WHAT IS EXPECTED
Please write out only the lines from the line with "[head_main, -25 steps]" to the line with "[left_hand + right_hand", inclusive, exactly as they stand below, without the pictures.

RECORDS PROVIDED

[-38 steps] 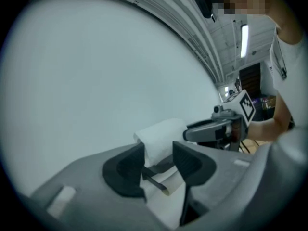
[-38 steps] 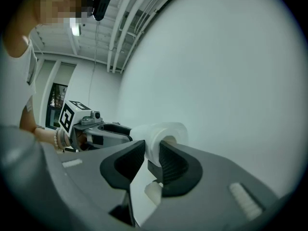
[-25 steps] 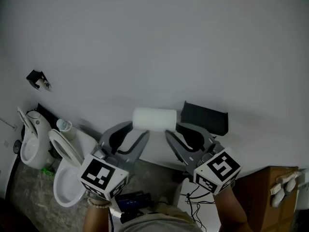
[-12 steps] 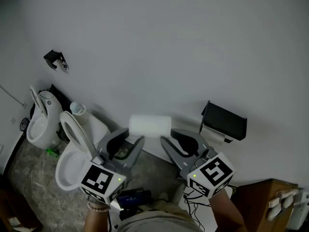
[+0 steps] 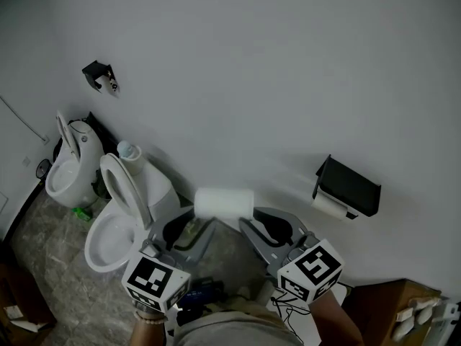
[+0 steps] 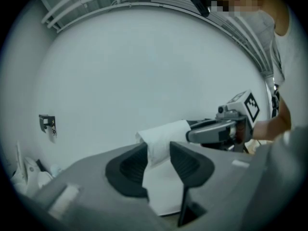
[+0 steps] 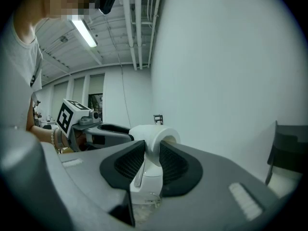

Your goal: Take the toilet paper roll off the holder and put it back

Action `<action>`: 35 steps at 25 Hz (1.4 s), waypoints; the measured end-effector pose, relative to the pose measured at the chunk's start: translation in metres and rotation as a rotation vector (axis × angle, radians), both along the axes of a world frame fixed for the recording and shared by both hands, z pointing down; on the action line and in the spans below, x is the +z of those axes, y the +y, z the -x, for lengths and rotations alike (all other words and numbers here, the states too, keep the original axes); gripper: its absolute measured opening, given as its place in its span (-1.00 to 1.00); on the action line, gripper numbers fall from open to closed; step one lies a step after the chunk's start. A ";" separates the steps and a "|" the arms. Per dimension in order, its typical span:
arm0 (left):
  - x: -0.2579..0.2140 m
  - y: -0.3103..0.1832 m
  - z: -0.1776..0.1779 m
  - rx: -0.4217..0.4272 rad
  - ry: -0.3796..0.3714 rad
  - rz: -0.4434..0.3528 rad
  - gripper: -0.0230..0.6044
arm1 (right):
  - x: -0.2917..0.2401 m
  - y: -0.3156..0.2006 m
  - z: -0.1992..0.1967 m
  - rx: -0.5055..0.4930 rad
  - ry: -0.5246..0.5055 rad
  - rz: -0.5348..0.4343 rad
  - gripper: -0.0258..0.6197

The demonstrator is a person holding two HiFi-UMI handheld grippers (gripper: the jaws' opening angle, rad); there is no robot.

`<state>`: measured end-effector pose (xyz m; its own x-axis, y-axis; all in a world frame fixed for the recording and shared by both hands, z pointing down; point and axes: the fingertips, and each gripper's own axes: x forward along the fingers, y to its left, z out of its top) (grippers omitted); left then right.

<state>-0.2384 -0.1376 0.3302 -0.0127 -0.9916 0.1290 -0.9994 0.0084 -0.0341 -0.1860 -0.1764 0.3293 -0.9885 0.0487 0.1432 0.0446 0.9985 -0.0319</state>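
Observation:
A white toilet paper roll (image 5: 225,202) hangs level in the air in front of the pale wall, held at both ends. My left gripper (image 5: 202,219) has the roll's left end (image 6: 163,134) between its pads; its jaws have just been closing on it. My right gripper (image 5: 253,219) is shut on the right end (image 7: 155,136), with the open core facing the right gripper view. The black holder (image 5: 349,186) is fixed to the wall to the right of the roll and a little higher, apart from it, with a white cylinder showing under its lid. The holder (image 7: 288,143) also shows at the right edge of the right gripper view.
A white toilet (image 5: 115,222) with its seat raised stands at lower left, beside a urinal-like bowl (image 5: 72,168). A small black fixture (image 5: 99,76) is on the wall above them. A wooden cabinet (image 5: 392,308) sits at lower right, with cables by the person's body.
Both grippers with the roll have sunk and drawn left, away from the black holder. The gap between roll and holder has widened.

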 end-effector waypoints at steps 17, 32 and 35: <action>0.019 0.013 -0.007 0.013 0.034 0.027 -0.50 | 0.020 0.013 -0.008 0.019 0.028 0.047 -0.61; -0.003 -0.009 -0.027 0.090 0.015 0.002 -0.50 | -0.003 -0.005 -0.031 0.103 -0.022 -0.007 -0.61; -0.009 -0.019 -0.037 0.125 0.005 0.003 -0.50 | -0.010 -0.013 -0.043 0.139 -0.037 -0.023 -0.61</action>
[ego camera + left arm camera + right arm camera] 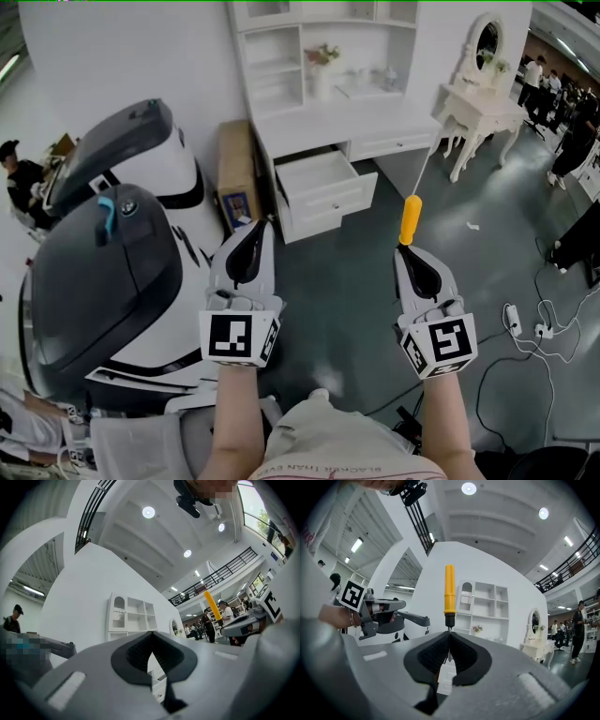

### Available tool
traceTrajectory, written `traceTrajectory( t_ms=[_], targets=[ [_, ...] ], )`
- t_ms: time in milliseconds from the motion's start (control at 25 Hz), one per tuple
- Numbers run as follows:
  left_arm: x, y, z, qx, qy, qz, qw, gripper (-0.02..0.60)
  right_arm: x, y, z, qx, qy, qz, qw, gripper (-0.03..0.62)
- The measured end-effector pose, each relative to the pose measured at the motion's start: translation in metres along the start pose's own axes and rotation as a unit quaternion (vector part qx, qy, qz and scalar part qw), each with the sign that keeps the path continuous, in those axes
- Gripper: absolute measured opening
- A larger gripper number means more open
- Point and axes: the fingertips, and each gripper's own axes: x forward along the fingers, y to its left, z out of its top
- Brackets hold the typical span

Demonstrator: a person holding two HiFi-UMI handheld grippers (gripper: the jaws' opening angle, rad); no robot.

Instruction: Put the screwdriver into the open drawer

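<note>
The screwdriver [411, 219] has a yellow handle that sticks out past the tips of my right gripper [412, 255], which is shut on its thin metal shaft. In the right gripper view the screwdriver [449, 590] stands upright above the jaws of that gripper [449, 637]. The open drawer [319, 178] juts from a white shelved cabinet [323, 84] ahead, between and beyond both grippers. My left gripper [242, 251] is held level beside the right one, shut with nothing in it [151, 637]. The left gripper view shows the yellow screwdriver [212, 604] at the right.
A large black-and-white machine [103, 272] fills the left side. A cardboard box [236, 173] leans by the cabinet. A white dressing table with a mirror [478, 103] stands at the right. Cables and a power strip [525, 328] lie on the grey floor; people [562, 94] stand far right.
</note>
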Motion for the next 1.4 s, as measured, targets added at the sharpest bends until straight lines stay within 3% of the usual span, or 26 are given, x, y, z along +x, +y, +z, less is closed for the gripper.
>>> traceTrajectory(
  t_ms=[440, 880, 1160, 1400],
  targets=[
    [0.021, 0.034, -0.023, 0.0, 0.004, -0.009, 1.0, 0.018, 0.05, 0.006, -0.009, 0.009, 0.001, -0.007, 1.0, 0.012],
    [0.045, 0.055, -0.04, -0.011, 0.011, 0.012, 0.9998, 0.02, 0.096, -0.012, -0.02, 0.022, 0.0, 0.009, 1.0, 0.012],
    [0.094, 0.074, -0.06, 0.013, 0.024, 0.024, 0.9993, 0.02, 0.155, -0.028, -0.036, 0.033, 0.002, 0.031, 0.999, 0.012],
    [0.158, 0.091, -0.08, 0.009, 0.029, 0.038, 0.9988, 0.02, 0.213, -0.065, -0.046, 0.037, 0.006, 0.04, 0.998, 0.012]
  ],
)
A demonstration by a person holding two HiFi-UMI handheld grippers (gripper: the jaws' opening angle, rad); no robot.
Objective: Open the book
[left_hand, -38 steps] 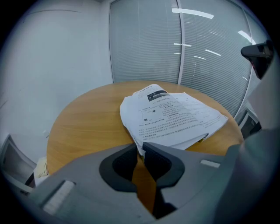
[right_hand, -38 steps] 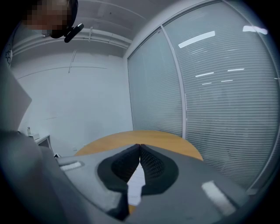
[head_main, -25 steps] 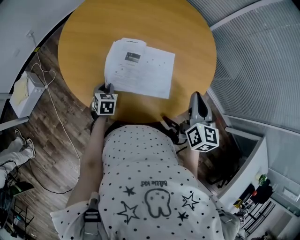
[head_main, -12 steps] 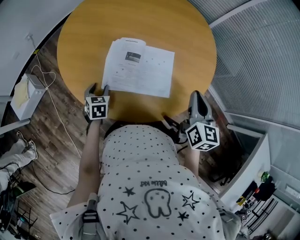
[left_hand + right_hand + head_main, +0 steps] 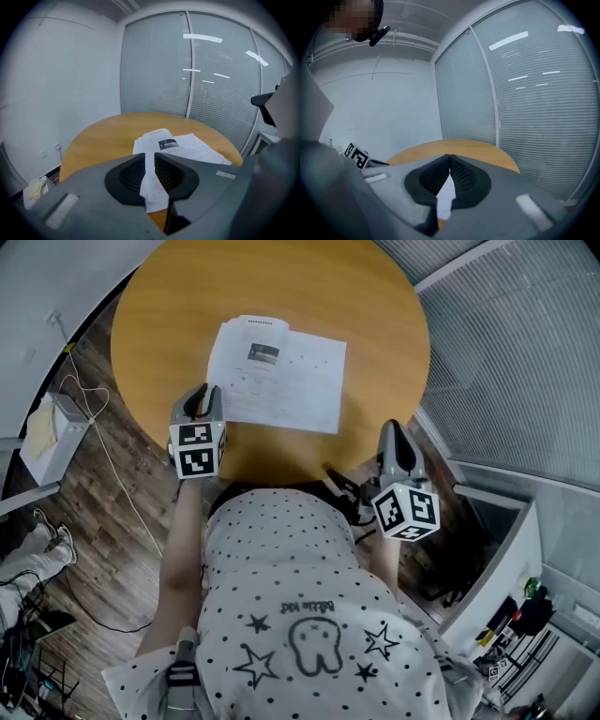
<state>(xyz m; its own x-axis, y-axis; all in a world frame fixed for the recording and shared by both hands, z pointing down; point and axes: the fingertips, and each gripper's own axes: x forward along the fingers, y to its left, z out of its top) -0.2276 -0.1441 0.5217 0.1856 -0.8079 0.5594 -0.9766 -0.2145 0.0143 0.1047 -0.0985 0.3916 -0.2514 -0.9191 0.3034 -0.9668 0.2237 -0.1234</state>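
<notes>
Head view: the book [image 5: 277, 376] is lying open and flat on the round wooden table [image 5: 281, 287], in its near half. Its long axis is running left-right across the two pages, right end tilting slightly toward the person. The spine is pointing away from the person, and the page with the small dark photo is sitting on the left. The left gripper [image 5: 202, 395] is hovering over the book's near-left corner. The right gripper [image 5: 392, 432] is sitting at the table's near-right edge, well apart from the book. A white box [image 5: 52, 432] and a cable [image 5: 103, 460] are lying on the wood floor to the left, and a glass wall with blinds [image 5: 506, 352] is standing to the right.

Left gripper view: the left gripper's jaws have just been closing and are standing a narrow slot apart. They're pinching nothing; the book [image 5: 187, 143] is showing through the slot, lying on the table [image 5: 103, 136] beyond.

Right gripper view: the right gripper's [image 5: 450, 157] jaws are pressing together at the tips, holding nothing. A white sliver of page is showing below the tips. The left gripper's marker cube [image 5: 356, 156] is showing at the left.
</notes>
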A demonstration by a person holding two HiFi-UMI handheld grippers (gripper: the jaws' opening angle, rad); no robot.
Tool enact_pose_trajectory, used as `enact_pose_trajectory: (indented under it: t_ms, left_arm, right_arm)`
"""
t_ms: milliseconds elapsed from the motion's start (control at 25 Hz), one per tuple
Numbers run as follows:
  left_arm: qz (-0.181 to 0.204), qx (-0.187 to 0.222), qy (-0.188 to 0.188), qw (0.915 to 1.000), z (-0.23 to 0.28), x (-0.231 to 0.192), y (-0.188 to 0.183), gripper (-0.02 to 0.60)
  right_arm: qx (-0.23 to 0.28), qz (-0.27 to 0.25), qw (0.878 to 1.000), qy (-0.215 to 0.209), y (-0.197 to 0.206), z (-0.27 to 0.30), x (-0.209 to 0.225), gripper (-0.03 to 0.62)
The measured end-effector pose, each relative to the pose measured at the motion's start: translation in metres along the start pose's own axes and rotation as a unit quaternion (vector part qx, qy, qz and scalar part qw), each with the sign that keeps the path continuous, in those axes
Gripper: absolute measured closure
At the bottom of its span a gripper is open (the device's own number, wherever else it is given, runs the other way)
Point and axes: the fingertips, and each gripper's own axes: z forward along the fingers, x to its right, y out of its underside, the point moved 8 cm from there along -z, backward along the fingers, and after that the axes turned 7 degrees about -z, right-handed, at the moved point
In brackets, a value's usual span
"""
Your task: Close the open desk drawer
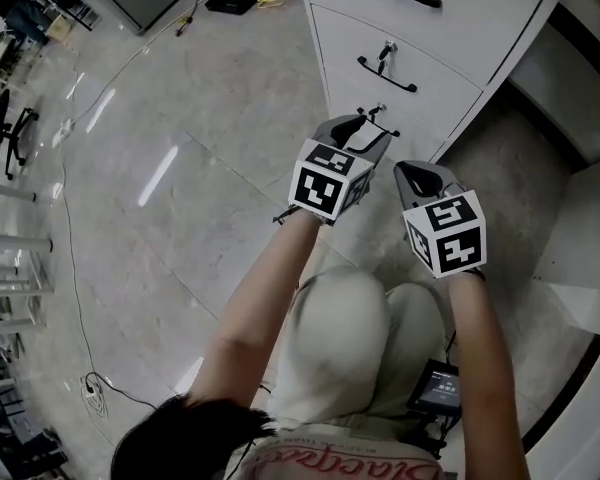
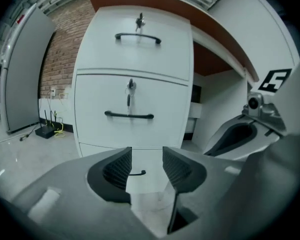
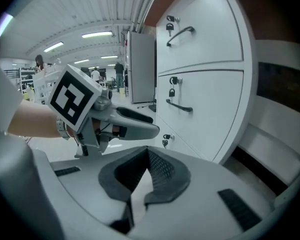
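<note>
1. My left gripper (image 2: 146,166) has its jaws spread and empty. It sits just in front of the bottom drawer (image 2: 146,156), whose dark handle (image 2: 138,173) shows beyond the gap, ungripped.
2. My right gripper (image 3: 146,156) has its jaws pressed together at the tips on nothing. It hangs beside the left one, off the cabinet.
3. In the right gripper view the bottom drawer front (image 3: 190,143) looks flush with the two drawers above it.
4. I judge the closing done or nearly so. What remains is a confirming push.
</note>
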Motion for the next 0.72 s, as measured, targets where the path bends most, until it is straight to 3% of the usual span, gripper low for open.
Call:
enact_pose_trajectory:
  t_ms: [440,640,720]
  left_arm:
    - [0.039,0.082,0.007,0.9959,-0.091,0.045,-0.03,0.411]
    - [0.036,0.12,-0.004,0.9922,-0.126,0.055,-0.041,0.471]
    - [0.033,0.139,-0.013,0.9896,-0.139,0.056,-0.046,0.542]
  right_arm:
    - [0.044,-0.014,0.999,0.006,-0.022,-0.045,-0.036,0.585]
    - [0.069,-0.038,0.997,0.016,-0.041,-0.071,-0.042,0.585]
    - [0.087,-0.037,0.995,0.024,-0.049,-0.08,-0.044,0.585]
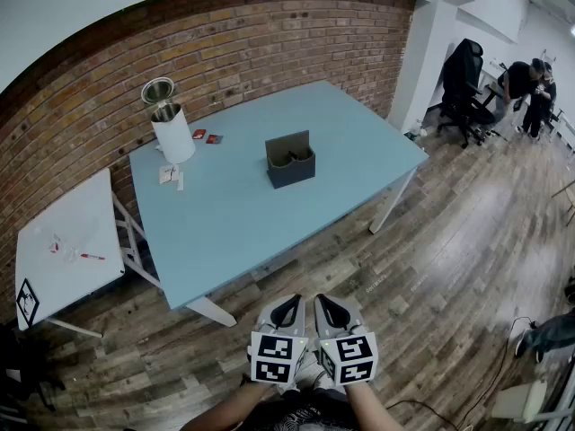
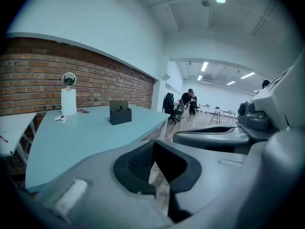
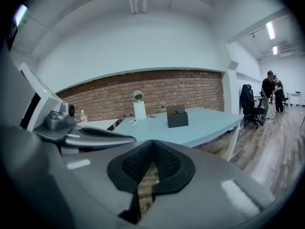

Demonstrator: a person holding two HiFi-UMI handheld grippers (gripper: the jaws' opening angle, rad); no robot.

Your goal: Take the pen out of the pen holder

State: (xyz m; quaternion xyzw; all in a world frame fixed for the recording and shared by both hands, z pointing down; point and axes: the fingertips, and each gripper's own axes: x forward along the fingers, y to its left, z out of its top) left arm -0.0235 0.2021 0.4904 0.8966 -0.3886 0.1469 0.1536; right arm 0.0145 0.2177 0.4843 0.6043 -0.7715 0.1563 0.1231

FINISHED TASK
[head_main, -25 steps] 
[head_main, -12 steps] 
[left_hand + right_hand + head_main, +0 steps] 

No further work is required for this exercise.